How to complete this task> Copy each line of the material beneath that holds the word "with".

Source material>
----
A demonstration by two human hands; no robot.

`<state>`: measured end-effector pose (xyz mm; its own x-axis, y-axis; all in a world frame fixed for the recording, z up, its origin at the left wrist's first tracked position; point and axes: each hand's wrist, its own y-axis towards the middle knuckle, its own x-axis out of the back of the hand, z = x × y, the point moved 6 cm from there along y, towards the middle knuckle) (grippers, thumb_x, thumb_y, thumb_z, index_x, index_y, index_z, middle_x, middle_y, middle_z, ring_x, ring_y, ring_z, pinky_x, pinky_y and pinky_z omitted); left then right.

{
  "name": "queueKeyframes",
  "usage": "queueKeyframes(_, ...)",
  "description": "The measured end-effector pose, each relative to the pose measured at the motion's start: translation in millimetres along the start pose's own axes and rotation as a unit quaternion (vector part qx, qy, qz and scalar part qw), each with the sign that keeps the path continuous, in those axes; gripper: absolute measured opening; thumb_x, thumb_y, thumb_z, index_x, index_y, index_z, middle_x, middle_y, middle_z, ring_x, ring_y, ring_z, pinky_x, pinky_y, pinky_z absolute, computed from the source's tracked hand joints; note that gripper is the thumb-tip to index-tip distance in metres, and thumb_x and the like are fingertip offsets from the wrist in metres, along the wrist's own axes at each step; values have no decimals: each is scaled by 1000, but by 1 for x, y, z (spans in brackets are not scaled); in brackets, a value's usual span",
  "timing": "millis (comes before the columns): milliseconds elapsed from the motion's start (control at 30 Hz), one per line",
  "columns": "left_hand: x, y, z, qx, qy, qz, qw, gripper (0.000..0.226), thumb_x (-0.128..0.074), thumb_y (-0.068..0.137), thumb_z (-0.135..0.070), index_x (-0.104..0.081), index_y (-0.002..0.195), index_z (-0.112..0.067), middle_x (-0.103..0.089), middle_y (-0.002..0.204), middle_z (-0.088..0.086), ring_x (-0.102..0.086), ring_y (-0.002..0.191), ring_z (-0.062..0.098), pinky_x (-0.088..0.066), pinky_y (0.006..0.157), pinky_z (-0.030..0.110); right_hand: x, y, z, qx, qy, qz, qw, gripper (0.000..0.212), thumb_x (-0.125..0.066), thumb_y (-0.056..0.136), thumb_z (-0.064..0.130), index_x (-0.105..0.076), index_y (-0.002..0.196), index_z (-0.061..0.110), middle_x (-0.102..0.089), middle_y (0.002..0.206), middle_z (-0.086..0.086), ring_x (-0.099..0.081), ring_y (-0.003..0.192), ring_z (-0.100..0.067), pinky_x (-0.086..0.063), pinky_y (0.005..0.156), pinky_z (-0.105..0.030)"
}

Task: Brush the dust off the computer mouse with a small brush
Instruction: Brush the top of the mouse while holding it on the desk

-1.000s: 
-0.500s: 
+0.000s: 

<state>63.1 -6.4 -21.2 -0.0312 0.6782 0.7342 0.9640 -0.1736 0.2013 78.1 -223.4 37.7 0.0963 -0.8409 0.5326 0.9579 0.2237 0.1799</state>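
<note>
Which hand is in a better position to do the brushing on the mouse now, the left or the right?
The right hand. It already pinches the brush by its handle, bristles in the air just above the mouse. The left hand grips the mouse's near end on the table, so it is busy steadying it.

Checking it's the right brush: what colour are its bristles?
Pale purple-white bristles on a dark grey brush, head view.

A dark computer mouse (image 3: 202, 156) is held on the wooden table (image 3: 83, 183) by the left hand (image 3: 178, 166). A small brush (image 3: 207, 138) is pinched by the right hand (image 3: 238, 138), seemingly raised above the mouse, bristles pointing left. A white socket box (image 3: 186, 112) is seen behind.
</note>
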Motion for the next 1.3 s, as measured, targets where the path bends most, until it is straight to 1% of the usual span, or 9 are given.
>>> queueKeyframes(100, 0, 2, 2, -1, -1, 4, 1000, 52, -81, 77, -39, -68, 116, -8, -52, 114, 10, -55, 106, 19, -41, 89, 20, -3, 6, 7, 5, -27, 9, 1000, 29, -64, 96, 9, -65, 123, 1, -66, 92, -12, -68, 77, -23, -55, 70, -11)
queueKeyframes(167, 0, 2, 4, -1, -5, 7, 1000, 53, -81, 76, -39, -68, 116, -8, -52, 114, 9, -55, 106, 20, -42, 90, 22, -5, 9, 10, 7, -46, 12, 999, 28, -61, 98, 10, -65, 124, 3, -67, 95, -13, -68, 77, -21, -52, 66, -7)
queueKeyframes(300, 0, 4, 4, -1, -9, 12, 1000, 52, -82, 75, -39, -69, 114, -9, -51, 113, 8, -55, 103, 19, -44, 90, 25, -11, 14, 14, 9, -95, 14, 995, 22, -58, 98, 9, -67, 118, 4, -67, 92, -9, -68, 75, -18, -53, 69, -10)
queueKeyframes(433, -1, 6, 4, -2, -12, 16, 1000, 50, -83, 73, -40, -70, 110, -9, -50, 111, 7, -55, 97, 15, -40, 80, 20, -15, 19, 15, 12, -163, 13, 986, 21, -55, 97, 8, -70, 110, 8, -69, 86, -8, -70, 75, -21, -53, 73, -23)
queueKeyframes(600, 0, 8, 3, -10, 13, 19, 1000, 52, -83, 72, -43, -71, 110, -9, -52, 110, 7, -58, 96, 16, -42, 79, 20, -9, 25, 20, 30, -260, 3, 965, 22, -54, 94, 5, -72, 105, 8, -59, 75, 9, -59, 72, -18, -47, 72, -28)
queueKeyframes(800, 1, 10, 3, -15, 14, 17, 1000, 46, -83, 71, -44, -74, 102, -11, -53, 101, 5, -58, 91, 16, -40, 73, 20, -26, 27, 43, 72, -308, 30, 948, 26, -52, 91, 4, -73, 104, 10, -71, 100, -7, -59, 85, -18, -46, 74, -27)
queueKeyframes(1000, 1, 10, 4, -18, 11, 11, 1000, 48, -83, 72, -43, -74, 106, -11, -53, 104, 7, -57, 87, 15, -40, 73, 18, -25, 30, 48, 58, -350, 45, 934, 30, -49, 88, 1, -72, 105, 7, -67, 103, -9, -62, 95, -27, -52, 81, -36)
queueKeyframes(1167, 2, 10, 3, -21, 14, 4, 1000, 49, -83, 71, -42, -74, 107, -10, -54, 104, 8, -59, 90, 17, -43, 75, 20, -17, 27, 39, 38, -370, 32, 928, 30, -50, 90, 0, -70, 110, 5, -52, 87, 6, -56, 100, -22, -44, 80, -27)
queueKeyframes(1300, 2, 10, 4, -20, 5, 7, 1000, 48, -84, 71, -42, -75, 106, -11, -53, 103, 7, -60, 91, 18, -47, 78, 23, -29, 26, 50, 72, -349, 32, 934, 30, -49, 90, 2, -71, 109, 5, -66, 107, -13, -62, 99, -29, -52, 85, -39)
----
Result below>
  "description": "The measured end-effector pose, each relative to the pose measured at the motion's start: translation in millimetres along the start pose's own axes and rotation as a unit quaternion (vector part qx, qy, qz and scalar part qw), each with the sign that keeps the path continuous, in those axes; gripper: absolute measured opening; thumb_x, thumb_y, thumb_z, index_x, index_y, index_z, middle_x, middle_y, middle_z, ring_x, ring_y, ring_z, pinky_x, pinky_y, pinky_z absolute, computed from the source's tracked hand joints; note that gripper is the thumb-tip to index-tip distance in metres, and thumb_x and the like are fingertip offsets from the wrist in metres, along the wrist's own axes at each step; values have no decimals: each is scaled by 1000, but by 1 for x, y, z (spans in brackets are not scaled); in brackets, a value's usual span",
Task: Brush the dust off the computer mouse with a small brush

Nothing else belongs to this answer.